__Exercise objective__. Look through the material below and copy exactly the lines from the line with "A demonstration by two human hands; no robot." to the line with "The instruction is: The", those two lines included.

__Supplied data__.
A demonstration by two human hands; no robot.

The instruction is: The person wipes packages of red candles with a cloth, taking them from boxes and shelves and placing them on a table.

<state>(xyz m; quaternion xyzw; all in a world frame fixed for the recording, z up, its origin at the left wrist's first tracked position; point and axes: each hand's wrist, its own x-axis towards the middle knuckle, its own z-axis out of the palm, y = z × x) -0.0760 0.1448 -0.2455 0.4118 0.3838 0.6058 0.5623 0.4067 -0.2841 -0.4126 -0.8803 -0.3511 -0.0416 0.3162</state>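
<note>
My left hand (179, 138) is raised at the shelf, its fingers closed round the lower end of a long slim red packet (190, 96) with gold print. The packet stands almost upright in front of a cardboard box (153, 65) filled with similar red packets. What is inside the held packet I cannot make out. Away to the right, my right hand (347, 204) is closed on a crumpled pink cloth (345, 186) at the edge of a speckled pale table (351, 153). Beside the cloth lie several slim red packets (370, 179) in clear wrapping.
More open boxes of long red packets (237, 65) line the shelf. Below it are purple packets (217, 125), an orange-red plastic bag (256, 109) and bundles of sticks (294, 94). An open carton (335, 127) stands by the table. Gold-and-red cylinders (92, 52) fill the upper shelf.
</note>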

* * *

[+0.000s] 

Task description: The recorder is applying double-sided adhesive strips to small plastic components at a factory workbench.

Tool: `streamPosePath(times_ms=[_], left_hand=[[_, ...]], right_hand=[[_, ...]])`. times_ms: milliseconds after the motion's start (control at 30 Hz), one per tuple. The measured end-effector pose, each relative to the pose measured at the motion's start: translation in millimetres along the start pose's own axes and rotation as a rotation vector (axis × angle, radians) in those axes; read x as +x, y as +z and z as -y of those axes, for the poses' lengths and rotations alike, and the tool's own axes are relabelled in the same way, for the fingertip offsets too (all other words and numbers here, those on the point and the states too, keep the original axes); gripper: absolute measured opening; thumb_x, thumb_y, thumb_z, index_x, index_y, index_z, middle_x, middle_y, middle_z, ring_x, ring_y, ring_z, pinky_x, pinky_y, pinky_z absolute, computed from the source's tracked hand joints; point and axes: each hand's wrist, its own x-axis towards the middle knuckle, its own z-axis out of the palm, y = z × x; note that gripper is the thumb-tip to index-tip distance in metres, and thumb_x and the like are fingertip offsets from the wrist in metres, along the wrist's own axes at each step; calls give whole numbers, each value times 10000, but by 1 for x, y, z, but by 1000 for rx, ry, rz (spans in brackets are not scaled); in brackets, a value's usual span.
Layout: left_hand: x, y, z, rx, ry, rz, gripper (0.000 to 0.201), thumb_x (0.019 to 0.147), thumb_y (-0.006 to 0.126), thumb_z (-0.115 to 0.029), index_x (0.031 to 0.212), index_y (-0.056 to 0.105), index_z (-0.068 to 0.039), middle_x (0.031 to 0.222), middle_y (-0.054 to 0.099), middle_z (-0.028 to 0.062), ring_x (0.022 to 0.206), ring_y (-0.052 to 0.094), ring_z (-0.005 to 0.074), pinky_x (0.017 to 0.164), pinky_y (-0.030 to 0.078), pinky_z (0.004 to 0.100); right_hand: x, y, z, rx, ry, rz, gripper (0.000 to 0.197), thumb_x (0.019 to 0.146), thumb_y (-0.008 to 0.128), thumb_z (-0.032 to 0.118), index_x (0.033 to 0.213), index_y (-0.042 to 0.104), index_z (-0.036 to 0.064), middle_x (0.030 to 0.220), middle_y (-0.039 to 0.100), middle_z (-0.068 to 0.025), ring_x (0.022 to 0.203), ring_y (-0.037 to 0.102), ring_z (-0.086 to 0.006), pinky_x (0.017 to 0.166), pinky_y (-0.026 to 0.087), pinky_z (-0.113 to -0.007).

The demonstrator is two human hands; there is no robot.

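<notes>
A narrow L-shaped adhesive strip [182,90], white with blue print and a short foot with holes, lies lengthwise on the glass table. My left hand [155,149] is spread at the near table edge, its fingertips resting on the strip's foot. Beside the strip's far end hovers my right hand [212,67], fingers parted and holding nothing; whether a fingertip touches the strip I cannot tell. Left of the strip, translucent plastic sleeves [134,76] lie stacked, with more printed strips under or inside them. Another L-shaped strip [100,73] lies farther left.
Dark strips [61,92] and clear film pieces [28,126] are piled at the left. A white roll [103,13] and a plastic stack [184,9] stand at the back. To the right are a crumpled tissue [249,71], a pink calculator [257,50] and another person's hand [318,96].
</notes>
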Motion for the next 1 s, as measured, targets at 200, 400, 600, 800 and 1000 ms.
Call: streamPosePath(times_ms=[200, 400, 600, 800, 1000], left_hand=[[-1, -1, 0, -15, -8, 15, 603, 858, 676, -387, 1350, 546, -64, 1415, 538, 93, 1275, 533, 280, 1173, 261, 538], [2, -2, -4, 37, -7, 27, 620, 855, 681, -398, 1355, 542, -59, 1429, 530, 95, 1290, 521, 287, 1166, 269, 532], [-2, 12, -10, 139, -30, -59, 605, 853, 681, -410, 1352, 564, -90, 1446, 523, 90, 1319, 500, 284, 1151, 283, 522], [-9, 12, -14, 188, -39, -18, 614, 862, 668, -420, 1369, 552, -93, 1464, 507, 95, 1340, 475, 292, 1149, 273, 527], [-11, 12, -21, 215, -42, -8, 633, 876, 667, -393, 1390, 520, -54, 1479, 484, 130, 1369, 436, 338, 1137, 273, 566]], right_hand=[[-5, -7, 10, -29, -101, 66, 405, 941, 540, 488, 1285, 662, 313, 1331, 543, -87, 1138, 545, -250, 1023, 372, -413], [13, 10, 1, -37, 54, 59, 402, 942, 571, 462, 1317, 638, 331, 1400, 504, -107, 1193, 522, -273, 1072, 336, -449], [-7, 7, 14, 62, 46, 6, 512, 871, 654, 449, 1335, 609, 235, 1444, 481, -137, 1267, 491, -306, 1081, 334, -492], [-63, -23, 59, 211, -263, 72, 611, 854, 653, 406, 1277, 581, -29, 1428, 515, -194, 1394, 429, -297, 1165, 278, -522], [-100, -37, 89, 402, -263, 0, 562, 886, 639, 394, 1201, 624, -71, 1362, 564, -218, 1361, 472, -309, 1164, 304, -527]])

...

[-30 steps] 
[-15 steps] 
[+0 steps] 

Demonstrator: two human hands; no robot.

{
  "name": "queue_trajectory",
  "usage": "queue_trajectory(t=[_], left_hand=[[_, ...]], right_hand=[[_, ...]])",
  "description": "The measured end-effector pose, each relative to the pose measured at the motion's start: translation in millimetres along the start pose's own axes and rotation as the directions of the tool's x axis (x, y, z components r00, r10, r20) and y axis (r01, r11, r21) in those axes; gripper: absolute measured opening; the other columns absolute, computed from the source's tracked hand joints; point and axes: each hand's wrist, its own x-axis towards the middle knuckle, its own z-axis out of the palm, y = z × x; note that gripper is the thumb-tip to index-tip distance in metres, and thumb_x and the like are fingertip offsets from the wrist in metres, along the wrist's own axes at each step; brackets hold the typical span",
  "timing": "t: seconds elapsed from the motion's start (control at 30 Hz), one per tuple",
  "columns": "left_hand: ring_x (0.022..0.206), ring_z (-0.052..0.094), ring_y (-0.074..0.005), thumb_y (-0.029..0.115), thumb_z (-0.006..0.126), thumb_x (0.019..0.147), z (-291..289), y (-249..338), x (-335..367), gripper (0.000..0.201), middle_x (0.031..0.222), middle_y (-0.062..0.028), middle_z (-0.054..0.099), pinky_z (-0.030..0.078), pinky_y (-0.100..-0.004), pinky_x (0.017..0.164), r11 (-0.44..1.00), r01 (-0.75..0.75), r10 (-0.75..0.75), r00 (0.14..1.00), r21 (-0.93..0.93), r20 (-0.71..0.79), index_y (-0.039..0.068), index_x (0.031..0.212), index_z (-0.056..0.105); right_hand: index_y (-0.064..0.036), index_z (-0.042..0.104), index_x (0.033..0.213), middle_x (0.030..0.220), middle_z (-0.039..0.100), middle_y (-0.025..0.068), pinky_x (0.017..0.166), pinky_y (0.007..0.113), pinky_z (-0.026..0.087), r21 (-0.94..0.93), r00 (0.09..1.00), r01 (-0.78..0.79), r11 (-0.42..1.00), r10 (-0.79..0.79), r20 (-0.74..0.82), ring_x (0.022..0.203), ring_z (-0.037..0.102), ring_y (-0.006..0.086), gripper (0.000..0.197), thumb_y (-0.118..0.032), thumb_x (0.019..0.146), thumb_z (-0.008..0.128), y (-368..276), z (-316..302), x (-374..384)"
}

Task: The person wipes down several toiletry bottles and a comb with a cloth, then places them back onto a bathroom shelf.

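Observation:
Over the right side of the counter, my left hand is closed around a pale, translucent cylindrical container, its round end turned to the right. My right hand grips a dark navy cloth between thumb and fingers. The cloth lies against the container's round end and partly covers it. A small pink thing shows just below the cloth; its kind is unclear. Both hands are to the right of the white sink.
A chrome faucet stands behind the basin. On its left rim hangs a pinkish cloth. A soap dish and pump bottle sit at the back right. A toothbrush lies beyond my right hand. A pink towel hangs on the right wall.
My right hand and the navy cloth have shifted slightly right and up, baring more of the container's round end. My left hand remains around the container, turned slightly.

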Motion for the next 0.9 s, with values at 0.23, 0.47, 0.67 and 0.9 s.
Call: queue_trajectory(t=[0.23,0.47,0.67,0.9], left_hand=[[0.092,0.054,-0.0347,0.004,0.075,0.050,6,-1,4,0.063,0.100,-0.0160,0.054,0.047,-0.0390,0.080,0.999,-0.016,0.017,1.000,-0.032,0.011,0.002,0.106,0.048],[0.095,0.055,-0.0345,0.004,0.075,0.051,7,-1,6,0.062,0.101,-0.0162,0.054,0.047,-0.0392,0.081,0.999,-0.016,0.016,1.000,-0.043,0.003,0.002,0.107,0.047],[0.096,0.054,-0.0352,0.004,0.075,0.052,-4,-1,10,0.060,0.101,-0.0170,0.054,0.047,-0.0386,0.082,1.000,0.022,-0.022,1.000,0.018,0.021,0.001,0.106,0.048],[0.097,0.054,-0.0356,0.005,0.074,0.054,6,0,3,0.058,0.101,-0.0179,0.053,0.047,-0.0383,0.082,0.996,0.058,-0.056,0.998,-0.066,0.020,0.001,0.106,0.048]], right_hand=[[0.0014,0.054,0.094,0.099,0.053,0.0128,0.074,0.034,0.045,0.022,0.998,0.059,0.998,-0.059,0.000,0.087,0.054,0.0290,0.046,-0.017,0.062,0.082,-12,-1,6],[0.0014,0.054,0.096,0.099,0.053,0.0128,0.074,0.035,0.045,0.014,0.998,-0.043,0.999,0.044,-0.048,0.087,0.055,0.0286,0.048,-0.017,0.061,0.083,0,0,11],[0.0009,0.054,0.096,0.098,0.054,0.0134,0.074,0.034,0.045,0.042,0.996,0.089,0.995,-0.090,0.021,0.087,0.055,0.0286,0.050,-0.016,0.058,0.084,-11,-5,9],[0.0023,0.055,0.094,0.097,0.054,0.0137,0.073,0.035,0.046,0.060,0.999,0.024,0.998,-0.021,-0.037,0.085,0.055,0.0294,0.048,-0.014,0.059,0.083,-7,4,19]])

__Task answer__.
A demonstration by two human hands; no robot.

The instruction is: The person wipes packages of red candles with a cloth, taking them from boxes and shelves and placing them on a table.

Nothing further is required for this exercise.